Friday, February 5, 2010


I know what you're saying: "He's writing a blog entry about breadcrumbs?"

I am.

I have a thing about throwing stale bread away -- it either gets made into bread pudding, into breadcrumbs, or it gets fed to the birds and squirrels.  I seem to have the fattest birds and squirrels in Delaware County living in my backyard.

So that which isn't squirrel food or bread pudding becomes breadcrumbs.  It's really easy and is satisfyingly frugal.

Cut up the bread (whether a sliced loaf from the supermarket or an artisan boule from the specialty bakery) into cubes, and process it in your Cuisinart until you get coarse crumbs.  By the way, I don't cut off the crusts.  They're just fine for crumbs.

Pour the 'fresh' crumbs into a foil-lined baking dish or baking sheet and toast in a 325°F oven until they're well dried and a bit toasty in color.  Every so often during the process, stir them up so that the moister crumbs on the bottom have an opportunity to dry out, too.  Your goal is to have completely desiccated bread that will store at room temperature without spoiling for long periods.

The toasted crumbs in a baking dish, just out of the oven.

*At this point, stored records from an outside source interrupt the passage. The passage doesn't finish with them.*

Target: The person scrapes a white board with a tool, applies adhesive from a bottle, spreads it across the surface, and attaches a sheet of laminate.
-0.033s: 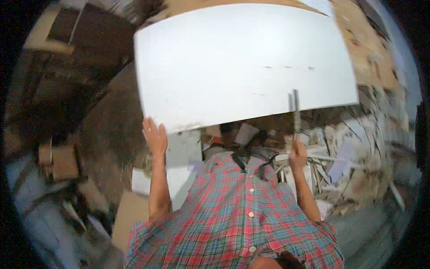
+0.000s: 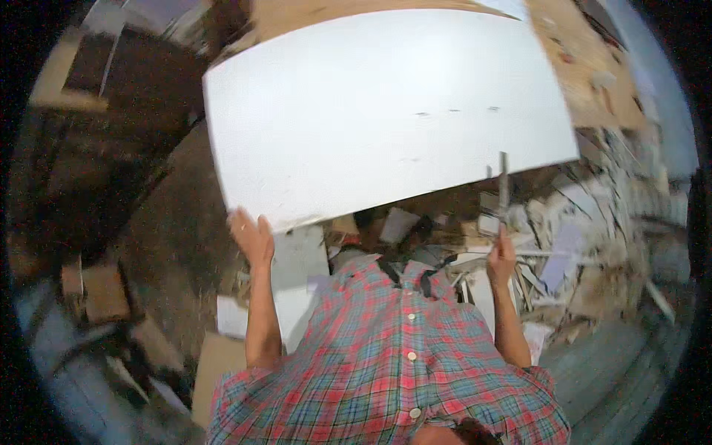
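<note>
A large white rectangular board [image 2: 371,111] spans the upper middle, lying on a wooden table [image 2: 593,89], its near edge overhanging. My left hand [image 2: 254,241] is at the board's near left corner, fingers along the side edge and thumb at the front edge, gripping it. My right hand [image 2: 502,263] is closed round the lower end of a long narrow grey strip [image 2: 503,189], ruler-like, pointing up and away from me. The strip's upper end overlaps the board's near edge; I cannot tell whether they touch. A few short dark marks show on the board.
Scrap strips and broken offcuts [image 2: 541,278] heap up at the right below the table. Cardboard boxes [image 2: 104,291] stand at the left on a dark floor [image 2: 167,252]. A pale panel [image 2: 300,256] and a brown sheet [image 2: 219,363] lie beside my left arm.
The board has shifted left, its left end swinging slightly toward me along with my left hand. My right hand and the strip have moved a little right and nearer me.
</note>
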Demonstrator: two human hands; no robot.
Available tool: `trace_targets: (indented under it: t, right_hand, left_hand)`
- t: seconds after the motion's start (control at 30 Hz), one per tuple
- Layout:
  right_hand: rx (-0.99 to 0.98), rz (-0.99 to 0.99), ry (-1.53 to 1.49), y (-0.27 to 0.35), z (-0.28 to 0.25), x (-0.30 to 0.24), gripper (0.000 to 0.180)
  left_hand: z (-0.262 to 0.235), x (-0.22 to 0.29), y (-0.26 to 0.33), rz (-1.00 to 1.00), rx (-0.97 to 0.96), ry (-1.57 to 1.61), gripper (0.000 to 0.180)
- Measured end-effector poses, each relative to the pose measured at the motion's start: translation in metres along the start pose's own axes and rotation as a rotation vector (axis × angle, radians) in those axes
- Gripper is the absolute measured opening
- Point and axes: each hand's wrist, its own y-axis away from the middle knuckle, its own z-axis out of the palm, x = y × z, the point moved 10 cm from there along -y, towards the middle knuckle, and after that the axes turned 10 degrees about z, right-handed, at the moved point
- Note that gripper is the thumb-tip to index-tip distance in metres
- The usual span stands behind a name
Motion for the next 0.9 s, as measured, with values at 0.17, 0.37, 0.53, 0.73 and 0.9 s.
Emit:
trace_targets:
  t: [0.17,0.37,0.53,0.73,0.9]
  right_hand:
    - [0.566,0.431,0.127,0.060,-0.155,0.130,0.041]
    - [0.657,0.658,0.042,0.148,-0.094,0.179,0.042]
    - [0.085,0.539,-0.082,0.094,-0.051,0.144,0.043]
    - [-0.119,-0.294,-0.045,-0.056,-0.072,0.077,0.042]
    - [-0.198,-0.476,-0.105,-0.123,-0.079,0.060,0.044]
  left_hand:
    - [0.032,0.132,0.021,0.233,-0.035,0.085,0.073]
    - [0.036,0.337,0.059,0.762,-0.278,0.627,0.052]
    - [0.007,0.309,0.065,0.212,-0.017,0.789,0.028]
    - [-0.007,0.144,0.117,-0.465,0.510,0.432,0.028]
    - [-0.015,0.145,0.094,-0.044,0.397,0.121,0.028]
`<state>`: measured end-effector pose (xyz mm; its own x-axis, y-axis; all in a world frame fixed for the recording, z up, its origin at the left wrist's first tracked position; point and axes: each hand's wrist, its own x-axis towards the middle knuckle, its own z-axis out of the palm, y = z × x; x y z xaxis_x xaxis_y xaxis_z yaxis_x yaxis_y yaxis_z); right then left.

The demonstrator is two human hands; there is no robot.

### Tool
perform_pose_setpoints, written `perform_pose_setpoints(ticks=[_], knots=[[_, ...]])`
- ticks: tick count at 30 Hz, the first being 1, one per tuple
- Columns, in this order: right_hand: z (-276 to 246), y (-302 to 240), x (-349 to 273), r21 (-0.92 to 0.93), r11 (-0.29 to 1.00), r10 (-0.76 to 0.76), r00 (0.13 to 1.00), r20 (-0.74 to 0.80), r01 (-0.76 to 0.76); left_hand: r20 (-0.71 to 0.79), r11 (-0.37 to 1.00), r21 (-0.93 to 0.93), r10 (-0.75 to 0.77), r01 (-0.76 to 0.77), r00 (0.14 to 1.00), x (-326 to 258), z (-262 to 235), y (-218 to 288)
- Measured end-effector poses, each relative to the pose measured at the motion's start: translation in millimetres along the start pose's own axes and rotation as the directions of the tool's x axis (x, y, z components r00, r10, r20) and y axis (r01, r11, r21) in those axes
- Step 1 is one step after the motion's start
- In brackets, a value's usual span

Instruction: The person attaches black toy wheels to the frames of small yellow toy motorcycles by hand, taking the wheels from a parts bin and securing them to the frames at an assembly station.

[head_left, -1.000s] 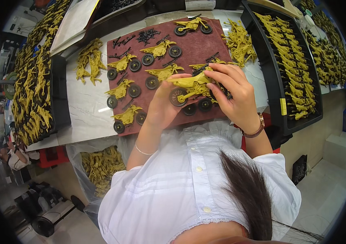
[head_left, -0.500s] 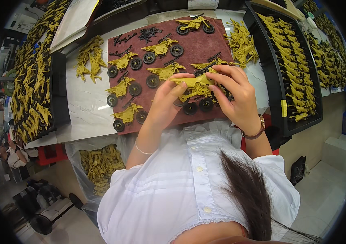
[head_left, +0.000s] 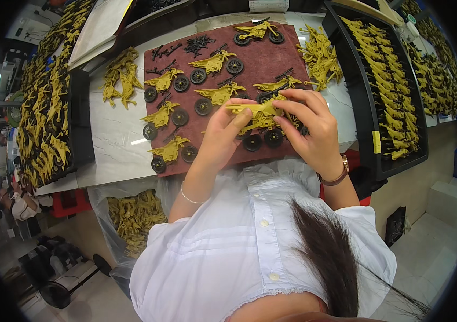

Once dry and toasted, reprocess the coarse crumbs into a finer form.  This is when the foil lining of the bakign pan comes in handy.  It's much easier to transfer the toasted crumbs into the food processor when you can lift them out of the pan with the foil.  Store the crumbs in an airtight container.

Coarse dry, toasted crumbs.

Fine dry, toasted crumbs, after processing.

I will admit that this batch may have gotten just a little too toasty, evidence that you have to keep your eye on the drying process.  A typical batch may take 20 minutes in the oven.  It depends completely on the type of bread you use and how dry it is.